Listeriolysin O (LLO), a major virulence factor of Listeria monocytogenes, is a member of the cholesterol-dependent cytolysin family and plays important roles not only in survival of this bacterium in phagocytes but also in induction of various cellular responses, including cytokine production. In this work, we examined the involvement of LLO in induction of the cytokine response in intestinal epithelial cells, the front line of host defense against food-borne listeriosis. Infection of Caco-2 cells with wild-type L. monocytogenes induced persistent expression of interleukin-6 (IL-6) mRNA. In contrast, IL-6 expression was observed only transiently during infection with non-LLO-producing strains.

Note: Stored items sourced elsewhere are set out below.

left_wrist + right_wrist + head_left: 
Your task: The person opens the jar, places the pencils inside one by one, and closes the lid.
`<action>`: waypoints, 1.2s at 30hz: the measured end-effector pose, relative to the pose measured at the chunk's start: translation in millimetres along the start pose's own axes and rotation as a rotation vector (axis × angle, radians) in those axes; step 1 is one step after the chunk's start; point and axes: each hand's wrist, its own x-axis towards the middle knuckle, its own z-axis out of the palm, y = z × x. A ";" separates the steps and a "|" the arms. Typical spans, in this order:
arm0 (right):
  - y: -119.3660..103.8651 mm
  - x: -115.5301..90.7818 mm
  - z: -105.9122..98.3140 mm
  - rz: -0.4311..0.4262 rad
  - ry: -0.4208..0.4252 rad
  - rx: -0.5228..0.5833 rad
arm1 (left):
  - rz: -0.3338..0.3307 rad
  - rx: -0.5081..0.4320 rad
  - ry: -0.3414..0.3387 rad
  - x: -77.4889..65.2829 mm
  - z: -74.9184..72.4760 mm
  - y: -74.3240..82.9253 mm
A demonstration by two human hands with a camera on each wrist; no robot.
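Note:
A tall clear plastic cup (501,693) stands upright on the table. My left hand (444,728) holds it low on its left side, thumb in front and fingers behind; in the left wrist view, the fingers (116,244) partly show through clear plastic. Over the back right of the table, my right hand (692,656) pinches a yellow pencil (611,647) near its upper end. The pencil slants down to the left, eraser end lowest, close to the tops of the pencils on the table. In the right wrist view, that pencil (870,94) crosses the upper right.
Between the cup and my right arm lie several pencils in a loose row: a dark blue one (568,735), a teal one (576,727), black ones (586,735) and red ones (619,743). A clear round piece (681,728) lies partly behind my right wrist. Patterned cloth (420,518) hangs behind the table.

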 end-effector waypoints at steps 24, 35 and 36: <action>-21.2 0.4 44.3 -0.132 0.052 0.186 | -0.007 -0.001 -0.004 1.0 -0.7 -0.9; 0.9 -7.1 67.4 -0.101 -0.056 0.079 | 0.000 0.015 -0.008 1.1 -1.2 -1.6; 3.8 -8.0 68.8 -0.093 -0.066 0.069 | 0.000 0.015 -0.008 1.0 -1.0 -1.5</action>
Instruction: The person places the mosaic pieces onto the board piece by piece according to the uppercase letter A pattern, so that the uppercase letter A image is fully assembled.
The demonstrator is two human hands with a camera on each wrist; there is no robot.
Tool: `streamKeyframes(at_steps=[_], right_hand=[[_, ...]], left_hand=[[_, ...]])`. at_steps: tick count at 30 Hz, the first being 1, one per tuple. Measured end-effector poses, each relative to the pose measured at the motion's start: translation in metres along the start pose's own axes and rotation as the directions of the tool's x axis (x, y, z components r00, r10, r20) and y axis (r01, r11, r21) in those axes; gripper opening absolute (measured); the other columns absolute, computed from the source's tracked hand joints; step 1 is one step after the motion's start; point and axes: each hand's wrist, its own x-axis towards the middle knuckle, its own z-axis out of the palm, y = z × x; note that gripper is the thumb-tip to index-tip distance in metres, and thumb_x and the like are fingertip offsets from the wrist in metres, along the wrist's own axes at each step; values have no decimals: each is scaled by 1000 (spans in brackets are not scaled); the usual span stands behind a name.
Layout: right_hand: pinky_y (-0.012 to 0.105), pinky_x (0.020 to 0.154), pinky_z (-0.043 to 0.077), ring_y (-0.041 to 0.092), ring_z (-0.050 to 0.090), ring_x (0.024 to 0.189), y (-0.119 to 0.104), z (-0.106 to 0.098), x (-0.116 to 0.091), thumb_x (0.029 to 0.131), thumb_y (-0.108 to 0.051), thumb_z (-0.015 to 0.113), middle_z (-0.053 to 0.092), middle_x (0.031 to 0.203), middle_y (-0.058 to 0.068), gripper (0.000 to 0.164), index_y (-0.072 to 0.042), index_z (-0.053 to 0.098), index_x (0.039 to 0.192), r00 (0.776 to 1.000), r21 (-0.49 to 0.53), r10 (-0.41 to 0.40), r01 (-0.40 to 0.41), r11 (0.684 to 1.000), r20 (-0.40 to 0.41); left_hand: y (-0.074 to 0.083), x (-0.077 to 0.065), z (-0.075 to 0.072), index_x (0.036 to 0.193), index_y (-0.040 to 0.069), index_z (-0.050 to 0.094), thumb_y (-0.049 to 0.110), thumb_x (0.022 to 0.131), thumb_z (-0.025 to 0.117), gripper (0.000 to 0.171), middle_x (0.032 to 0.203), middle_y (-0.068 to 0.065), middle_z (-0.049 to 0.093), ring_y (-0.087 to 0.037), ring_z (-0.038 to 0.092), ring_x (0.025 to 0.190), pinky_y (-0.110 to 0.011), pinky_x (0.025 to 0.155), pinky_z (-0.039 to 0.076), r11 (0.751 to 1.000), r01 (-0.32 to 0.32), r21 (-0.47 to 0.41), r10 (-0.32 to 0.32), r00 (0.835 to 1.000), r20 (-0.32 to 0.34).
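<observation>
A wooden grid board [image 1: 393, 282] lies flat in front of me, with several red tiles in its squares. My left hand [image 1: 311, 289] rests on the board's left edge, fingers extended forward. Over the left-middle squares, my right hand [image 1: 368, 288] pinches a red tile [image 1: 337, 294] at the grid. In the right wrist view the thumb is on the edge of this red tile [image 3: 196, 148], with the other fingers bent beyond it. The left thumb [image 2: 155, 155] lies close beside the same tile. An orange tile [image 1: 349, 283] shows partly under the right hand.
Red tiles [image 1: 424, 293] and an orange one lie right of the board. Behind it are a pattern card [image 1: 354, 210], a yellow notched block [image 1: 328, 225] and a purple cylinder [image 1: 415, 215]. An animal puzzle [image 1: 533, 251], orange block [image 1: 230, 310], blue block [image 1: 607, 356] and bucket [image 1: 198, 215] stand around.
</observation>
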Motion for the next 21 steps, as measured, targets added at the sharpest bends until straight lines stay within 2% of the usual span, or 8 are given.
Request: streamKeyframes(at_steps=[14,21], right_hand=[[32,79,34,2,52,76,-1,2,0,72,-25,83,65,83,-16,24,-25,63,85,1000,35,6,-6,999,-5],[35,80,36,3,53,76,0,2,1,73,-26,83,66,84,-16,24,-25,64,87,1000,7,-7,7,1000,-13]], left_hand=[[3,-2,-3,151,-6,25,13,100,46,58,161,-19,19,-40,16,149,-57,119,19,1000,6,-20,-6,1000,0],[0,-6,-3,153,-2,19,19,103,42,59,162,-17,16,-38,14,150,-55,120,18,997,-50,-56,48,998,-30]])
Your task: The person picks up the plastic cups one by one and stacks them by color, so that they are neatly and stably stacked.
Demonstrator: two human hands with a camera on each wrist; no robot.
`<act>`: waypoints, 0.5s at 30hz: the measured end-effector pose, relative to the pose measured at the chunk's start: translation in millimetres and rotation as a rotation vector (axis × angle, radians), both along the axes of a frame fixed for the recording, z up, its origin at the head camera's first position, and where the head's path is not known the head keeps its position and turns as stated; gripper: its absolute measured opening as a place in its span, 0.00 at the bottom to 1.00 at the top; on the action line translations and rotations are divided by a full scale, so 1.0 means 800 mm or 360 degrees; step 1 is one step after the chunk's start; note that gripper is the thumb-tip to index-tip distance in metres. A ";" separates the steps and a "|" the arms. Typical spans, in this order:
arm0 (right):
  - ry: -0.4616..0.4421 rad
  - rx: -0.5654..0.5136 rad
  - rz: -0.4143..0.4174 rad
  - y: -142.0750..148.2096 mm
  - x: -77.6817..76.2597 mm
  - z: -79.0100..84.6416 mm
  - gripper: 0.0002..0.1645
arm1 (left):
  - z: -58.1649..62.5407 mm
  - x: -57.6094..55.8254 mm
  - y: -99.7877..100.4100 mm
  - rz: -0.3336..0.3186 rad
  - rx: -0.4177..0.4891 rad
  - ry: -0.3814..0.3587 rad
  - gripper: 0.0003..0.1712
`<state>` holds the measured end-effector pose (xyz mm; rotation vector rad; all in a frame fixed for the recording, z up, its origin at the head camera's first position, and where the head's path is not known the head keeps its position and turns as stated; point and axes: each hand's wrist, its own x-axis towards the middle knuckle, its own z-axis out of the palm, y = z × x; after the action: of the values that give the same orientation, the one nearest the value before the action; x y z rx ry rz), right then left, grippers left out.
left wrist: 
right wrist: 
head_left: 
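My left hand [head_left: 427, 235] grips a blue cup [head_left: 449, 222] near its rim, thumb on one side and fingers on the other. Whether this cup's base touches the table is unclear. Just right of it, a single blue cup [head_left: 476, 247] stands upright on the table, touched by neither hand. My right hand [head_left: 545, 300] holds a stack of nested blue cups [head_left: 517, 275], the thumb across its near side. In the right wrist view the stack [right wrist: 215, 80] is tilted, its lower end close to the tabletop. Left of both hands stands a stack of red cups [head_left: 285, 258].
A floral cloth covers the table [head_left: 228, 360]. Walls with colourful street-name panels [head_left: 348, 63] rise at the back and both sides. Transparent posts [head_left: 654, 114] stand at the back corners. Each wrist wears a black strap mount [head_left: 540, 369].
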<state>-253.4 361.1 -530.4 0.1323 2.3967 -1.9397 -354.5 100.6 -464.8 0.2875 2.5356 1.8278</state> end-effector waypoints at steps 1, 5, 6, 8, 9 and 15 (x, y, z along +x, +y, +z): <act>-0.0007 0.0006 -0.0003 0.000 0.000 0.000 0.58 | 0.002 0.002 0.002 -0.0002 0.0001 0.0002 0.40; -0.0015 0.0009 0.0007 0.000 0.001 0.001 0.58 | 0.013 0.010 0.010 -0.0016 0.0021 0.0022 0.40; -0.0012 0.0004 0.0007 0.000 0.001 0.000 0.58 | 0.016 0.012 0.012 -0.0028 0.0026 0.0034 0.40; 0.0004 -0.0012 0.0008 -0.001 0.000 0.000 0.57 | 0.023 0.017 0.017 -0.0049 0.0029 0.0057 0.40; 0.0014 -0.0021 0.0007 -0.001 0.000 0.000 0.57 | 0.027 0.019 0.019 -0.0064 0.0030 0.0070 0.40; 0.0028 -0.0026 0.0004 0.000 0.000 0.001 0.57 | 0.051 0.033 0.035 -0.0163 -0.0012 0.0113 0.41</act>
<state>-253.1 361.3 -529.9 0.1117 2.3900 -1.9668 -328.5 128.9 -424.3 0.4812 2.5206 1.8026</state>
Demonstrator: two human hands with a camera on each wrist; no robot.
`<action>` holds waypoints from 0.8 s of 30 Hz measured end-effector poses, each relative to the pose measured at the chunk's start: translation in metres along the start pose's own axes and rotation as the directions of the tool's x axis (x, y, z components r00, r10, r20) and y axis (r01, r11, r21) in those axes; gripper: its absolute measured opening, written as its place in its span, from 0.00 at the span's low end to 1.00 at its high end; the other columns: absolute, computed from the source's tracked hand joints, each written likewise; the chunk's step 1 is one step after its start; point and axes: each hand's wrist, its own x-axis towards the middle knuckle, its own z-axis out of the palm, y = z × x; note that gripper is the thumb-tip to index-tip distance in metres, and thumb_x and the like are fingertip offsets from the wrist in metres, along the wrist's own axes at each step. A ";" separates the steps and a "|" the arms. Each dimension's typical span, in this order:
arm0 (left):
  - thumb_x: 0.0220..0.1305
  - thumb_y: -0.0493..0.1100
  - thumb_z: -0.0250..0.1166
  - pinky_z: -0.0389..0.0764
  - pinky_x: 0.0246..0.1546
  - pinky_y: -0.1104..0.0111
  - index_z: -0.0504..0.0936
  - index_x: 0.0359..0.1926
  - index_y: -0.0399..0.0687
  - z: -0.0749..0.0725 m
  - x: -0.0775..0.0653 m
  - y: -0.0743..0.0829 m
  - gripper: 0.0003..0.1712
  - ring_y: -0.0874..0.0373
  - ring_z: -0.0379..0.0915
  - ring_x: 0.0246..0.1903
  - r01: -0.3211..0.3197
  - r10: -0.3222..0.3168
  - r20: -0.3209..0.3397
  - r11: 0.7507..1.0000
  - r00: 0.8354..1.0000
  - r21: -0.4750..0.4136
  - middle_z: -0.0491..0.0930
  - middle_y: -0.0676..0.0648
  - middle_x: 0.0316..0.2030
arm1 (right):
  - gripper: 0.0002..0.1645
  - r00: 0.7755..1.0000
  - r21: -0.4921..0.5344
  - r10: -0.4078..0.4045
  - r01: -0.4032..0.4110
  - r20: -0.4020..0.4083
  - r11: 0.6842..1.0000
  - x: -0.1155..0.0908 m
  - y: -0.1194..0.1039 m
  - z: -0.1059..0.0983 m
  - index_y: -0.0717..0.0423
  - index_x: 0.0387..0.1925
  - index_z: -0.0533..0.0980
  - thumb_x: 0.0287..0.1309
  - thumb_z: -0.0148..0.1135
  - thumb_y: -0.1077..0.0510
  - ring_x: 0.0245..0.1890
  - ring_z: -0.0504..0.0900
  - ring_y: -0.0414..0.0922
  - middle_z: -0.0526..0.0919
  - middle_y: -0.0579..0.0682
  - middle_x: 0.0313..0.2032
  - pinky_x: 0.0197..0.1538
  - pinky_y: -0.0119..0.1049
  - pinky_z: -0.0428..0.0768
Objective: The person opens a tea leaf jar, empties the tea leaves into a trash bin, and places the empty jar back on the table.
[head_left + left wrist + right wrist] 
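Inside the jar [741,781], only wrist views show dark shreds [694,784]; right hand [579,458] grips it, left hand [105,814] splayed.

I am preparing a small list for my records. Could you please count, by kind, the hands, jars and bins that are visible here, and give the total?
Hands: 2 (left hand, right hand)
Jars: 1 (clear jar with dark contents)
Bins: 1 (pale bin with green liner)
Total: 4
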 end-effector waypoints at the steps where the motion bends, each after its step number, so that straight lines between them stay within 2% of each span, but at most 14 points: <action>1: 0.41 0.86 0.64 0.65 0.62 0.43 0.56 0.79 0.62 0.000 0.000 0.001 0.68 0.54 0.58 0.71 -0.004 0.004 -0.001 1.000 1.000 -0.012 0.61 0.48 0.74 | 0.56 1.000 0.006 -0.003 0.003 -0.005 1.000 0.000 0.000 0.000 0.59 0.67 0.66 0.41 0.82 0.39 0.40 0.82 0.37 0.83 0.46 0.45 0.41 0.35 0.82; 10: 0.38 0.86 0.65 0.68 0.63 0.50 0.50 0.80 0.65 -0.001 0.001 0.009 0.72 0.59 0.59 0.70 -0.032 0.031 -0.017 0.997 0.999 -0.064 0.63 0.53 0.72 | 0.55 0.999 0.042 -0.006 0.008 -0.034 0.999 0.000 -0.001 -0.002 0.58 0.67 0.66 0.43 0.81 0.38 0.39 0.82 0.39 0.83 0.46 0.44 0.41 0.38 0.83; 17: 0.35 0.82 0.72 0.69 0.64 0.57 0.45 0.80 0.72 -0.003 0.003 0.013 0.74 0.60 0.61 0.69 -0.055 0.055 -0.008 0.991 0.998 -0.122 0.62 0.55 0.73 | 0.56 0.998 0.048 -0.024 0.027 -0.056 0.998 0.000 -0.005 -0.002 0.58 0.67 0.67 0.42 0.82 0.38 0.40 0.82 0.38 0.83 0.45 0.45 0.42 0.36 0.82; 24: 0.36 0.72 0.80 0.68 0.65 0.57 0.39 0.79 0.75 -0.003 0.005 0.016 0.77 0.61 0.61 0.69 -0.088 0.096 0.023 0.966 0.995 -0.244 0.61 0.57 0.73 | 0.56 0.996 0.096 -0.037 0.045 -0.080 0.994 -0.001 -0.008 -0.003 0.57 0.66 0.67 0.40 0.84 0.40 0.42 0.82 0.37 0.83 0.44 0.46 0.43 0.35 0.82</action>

A sublytic dose of recombinant LLO (rLLO) induced the expression of IL-6 via formation of membrane pores. Under conditions of LLO-induced pore formation without extensive cell lysis, Ca2+ influx was observed, and the IL-6 expression induced by rLLO was inhibited by pretreatment with 1,2-bis(2-aminophenoxy)ethane-N,N,N',N'-tetraacetic acid tetrakis(acetoxymethyl ester) (BAPTA-AM), an intracellular Ca2+ chelator. LLO secreted by cytoplasmic L. monocytogenes appeared to induce pore formation in the membrane and to enable the trafficking of intracellular and extracellular molecules. Pretreatment with BAPTA-AM inhibited persistent IL-6 expression in Caco-2 cells infected with wild-type L. monocytogenes. These results suggest that LLO is involved in IL-6 production in the late phase of infection through the formation of Ca2+-permeable pores and subsequent Ca2+-dependent modulation of signaling and gene expression.